WHAT TO DO - Output the data below in full, character for character.

DATASET EXTRACT -

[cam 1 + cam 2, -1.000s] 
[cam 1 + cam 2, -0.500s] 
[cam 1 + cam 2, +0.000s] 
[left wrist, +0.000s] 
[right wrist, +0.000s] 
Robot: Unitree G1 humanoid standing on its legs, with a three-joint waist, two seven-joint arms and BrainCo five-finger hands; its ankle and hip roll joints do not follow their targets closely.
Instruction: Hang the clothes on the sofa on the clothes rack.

OUTPUT FOR THIS EXERCISE -
[cam 1 + cam 2, -1.000s] 
[cam 1 + cam 2, -0.500s] 
[cam 1 + cam 2, +0.000s] 
[left wrist, +0.000s] 
[right wrist, +0.000s] 
Robot: Unitree G1 humanoid standing on its legs, with a three-joint waist, two seven-joint arms and BrainCo five-finger hands; its ankle and hip roll joints do not follow their targets closely.
Instruction: Hang the clothes on the sofa on the clothes rack.

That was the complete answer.